Pour une fois, l'intrigue est toute simple : Max refuse de ranger sa chambre et tient tête à sa mère, qui l'envoie au lit sans souper. Seul dans sa chambre, il va alors voir apparaître une série de monstres, qu'il va peu à peu apprendre à dominer. Une fois sa mission accomplie, il range sa chambre et est alors prêt à souper. Il est sans doute aussi devenu un peu plus grand.

Un opéra sur Anna Nicole Smith

Le Royal Opera House de Londres va présenter, en 2011, un opéra inspiré de la vie d'Anna Nicole Smith.

Quelle icône ! Ancienne strip-teaseuse américaine, devenue mannequin et Playmate en remodelant son corps sur le modèle de son idole, Marilyn Monroe, Anna Nicole Smith est devenue célèbre en épousant, à peine âgée de 26 ans, le magnat du pétrole J. Howard Marshall, vieillard semi grabataire de 89 ans.

Je vous laisse imaginer la nuit de noces...

Cela ne lui a pourtant guère porté chance puisque, à la mort du barbon libidineux, Anna Nicole s'est disputée l'héritage avec le fils du défunt, au cours d'une interminable guerre de tranchée juridique. En 2007, sans doute nerveusement épuisée, elle force sur les medocs et passe d'un coup l'arme à gauche. Triste fin.

L'opéra, baptisé Anna Nicole, sera mis en scène par le Britannique Richard Jones avec l'aide de ses compatriotes Mark-Anthony Turnage (musique) et Richard Thomas (livret). Ce dernier est connu pour avoir écrit Jerry Springer: The Opera, comédie musicale qui avait connu un grand succès à partir de 2003 dans le West End, notamment parce qu'il avait entraîné des manifestations de rue de la part de bigots hystériques qui se disaient "offensés par le côté profanateur de l'oeuvre".

La soprano néerlandaise Eva-Maria Westbroek interprétera Anna Nicole.

jeudi 4 mars 2010

L'Or du Rhin ce soir à Bastille

C'est peut-être l'évènement lyrique de l'année.

A partir de ce soir et jusqu'au 28 mars 2010, l'Opéra national de Paris accueille le premier volet de la Tétralogie de Richard Wagner, L'Or du Rhin (1869).

La Walkyrie sera donnée à partir du 31 mai 2010, Siegfried et Le Crépuscule des dieux l'an prochain. Aussi curieux que cela puisse paraisse, le cycle de Wagner n'avait pas été donné depuis plus de 50 ans à l'Opéra de Paris.

Nicolas Joël a fait appel au metteur en scène allemand Günter Krämer, homme d'expérience, qui a travaillé sur une vision plutôt politique de l'oeuvre.

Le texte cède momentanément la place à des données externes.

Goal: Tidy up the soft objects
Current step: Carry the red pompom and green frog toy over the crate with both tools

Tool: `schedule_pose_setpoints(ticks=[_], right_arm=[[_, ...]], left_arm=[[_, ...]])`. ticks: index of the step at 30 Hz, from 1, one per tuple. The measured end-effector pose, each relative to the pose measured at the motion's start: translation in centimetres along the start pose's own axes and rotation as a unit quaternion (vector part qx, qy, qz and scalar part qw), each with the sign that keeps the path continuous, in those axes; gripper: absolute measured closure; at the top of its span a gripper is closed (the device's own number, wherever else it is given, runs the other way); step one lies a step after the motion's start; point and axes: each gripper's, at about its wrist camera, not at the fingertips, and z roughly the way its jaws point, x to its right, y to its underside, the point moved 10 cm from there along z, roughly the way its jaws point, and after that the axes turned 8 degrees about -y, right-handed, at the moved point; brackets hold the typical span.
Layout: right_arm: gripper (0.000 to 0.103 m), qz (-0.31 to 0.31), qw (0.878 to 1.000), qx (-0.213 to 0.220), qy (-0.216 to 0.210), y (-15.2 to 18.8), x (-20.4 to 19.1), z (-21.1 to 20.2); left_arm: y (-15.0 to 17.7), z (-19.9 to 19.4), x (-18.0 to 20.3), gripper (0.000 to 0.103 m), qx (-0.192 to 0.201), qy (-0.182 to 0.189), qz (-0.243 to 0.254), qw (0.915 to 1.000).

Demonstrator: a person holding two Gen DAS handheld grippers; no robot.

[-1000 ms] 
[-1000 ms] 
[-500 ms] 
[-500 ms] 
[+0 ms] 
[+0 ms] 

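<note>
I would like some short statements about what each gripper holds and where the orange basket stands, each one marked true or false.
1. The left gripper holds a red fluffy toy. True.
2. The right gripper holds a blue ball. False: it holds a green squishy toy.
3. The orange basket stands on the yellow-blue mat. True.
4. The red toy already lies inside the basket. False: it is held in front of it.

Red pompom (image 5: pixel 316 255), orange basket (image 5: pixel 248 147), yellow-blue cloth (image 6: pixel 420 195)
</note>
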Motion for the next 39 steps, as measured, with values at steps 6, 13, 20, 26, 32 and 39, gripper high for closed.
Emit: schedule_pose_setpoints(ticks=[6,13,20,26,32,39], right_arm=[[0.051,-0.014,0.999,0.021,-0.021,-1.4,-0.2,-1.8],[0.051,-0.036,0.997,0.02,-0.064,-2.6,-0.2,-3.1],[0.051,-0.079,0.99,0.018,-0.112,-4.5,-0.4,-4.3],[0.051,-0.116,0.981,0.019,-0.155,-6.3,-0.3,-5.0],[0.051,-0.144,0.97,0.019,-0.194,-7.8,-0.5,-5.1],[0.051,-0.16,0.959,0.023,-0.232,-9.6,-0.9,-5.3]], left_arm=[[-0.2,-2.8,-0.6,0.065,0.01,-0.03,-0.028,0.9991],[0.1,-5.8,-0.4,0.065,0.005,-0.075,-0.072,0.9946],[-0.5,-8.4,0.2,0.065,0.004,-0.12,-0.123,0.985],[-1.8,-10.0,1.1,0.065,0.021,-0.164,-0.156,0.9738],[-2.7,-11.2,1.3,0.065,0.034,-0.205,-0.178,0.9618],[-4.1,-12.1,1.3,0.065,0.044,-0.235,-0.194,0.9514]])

Dans une interview récente au journal de l'Opéra de Paris, il déclare en effet :

"L'Or du Rhin est une oeuvre politique, un opéra du travail et du salaire : les nains et les géants travaillent, les dieux gèrent le capital. L'or, que l'on découvre d'abord sous sa forme primitive et parfaite de boule, sera progressivement mis en pièces, de même que la nature est aujourd'hui mise en pièces. Lorsque les géants ne reçoivent pas leur salaire, ils arrêtent de travailler, ce qui s'appelle faire grève ! De l'autre côté, les nains représentent une classe très pauvre, quasiment des esclaves, faisant de l'or l'arme la plus dangereuse. Personne n'a ici de conscience politique : chaque groupe ne travaille, avec tous les expédients possibles, qu'à sa propre conservation et sa propre postérité."

Phillipe Jordan est à la baguette et la distribution est prometteuse : Falk Struckmann (Wotan), Kim Begley (Loge), Peter Sidhom (Alberich), Sophie Koch (Fricka), Ann Petersen (Freia).